When evaluating IT asset disposition providers for HIPAA compliance, healthcare IT managers at organizations like Vanderbilt University Medical Center and HCA Healthcare (24,000 Nashville employees) consistently prioritize NAID AAA verification scope and BAA pre-execution capability over pricing when selecting an ITAD partner for Nashville healthcare operations.

"We interviewed five vendors before our Davidson County healthcare contract. Only two had healthcare-specific references in Middle Tennessee, only one had a BAA pre-drafted and ready to execute on day one, and only one could demonstrate NAID AAA certification for both plant-based and mobile destruction. That evaluation process prevented a serious compliance exposure."

Director of IT Compliance, Nashville Regional Health System

Pricing Transparency

Healthcare IT managers searching for certified ITAD near Nashville find STS provides scheduled pickup throughout Brentwood, Franklin, Murfreesboro, and all Davidson County locations via the I-65 and I-40 corridors.

Vendors who will not provide written pricing until after the site visit are a red flag. Legitimate ITAD companies have published rate structures. You should receive upfront pricing that clearly distinguishes:

What Should Be Free

Pickup for qualifying volumes. Basic data wiping with serialized certificates. Asset recovery credits that offset disposal costs for working equipment with residual value.

What Costs Extra

Witnessed on-site destruction. Emergency or same-day service. Hard drive physical shredding versus wiping. After-hours clinical pickups. Multi-campus coordination across Davidson and Williamson counties.

The Insurance Verification Nashville Teams Often Skip

Request a Certificate of Insurance showing minimum $5M cyber liability coverage and $2M general liability before signing any contract. A vendor hauling clinical servers from Vanderbilt University Medical Center or Ascension Saint Thomas requires serious insurance coverage. Any vendor claiming they do not need that level of coverage should not handle PHI-bearing assets from regulated Nashville healthcare organizations.
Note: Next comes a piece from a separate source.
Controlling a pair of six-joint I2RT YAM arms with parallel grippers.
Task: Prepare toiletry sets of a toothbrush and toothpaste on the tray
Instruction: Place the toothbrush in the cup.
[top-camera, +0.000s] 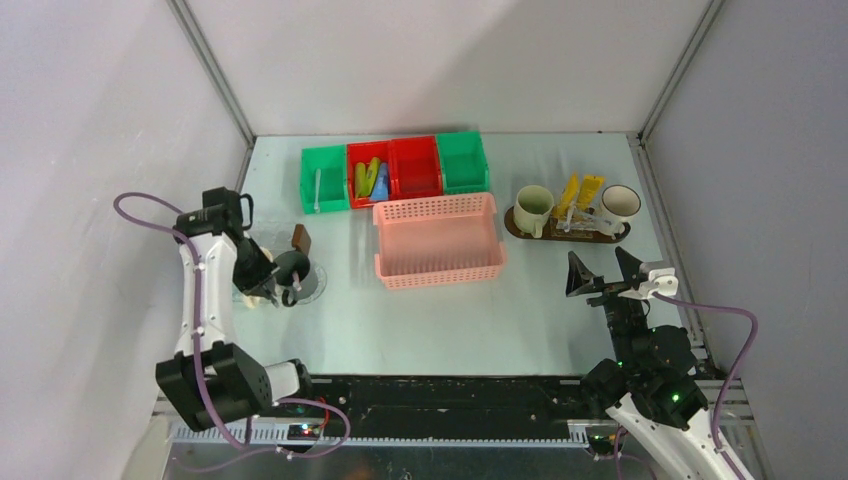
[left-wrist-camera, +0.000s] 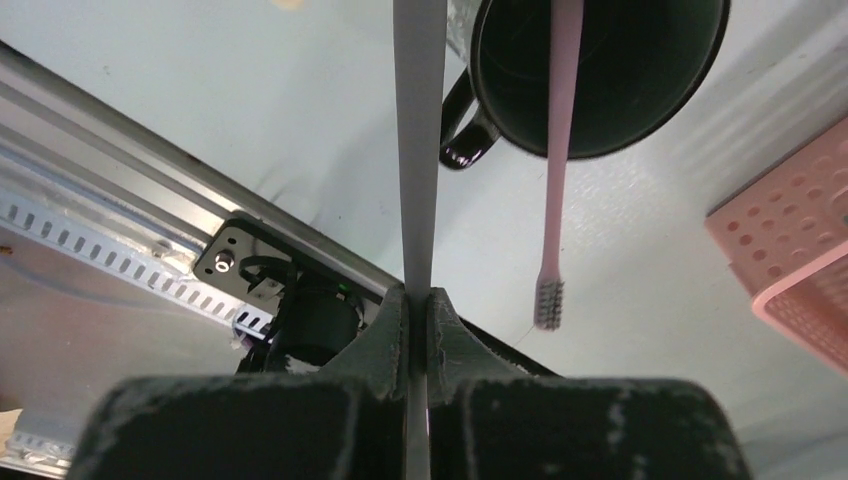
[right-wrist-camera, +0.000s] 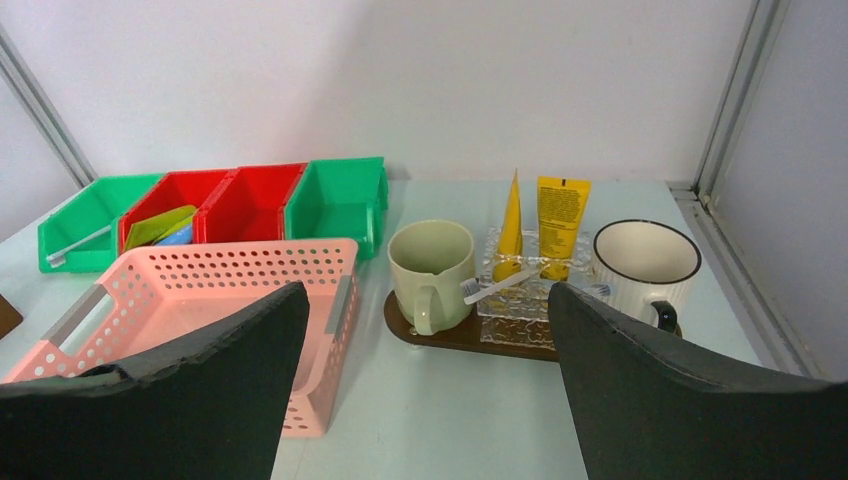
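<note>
The dark brown tray (top-camera: 567, 232) stands at the back right, and also shows in the right wrist view (right-wrist-camera: 450, 335). On it are a cream mug (right-wrist-camera: 432, 262), a white mug (right-wrist-camera: 646, 265), two yellow tubes (right-wrist-camera: 562, 215) in a clear holder, and a clear brush (right-wrist-camera: 500, 285). My right gripper (top-camera: 597, 258) is open and empty, in front of the tray. A dark mug (top-camera: 292, 270) at the left holds a pink brush (left-wrist-camera: 557, 170). My left gripper (left-wrist-camera: 420, 295) is shut on a thin grey stick, apparently a brush handle (left-wrist-camera: 420, 130), beside that mug.
A pink lattice basket (top-camera: 438, 240) stands mid-table. Green and red bins (top-camera: 395, 170) line the back; one red bin holds tubes (top-camera: 368, 178). A clear disc (top-camera: 312, 285) lies under the dark mug, with a brown block (top-camera: 302, 238) behind it. The table's metal rail (left-wrist-camera: 120, 180) is near.
</note>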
How Do Nashville Healthcare Organizations Build a Compliant ITAD Program?

When should Nashville healthcare organizations start building an ITAD program? Compliance officers consistently answer: before a lease expiration or OCR audit creates pressure. Mature HIPAA programs structure IT asset disposition proactively, preventing the rushed vendor decisions and documentation shortcuts auditors identify immediately as program gaps.

Phase 1: Policy Development (Weeks 1-2)

Written policies must exist before you need them. In healthcare, this is not optional bureaucracy. It is required documentation under 45 CFR §164.316, and it is what auditors check first when investigating a disposal-related breach.
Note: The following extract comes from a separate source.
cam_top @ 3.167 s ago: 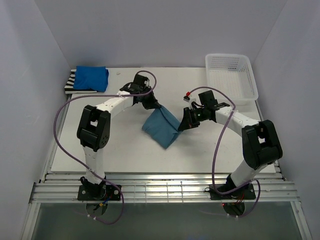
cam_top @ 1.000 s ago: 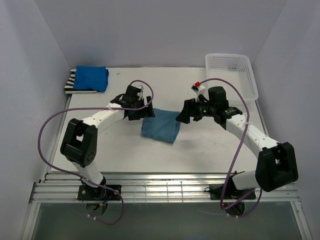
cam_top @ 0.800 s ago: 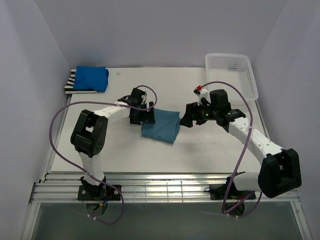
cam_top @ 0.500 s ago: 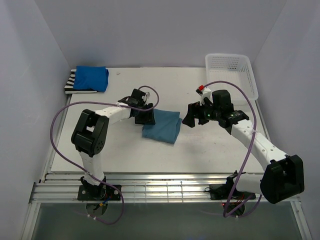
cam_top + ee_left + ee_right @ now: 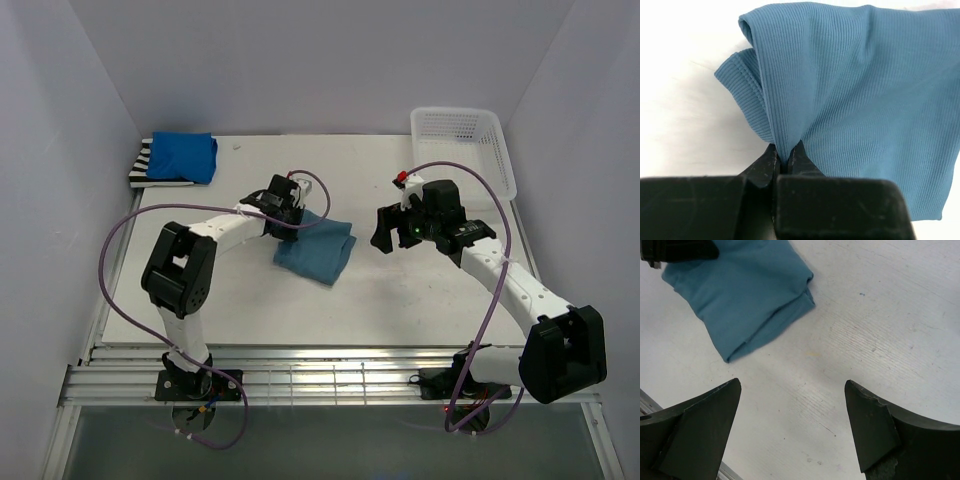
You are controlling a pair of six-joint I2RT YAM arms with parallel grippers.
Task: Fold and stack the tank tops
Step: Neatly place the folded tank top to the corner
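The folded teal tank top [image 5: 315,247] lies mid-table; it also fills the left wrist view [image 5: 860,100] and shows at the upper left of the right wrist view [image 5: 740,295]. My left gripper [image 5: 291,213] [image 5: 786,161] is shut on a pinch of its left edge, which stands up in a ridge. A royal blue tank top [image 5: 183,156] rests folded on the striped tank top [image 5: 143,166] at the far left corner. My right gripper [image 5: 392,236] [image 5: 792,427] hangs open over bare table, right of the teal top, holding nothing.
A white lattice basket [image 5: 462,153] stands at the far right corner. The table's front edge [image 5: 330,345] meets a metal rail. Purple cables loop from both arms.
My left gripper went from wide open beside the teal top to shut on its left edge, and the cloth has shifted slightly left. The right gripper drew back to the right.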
Document these elements before any vendor engagement:

  • Who approves equipment for disposal: IT Director, Privacy Officer, or Compliance Officer
  • PHI risk classification for different asset types, covering clinical workstations versus general office equipment
  • Required documentation standards: serialized destruction certificates, BAA records, chain of custody logs
  • Vendor qualification criteria including BAA execution as a mandatory prerequisite
  • Record retention periods: 6 years for HIPAA, longer if Tennessee grant requirements or bond obligations apply

For Vanderbilt University Medical Center, HCA Healthcare affiliates, and regional physician practices, this policy must reference your HIPAA Security Rule compliance procedures and integrate with your existing risk management framework under 45 CFR §164.308(a)(1).

Phase 2: Vendor Selection (Weeks 3-6)

Request proposals from at least three vendors. Structure your RFP to force specific answers on certifications, BAA willingness, and documentation standards.

Scope Definition

Estimated quarterly volumes by asset type: clinical workstations, servers, mobile devices, imaging equipment. Geographic locations across Davidson, Williamson, and Rutherford counties. Special requirements such as witnessed destruction and after-hours clinical pickups.

Evaluation Criteria

BAA quality and pre-execution readiness before asset transfer. Destruction certificate format: serialized per device, not batch totals. References from Nashville and Middle Tennessee healthcare organizations. R2v3 and NAID AAA verification with current dates.

Phase 3: Pilot Program (Weeks 7-10)

Do not commit to a multi-year contract based on a sales presentation. Run a controlled pilot with a defined batch of equipment from a single clinical location.

Test the process with 25 to 50 computers from one site. Evaluate documentation quality: did you receive serialized certificates with individual serial numbers rather than batch totals? Verify response times against committed service windows. Assess communication quality: can you reach someone who knows your account and understands clinical scheduling constraints specific to Nashville healthcare operations?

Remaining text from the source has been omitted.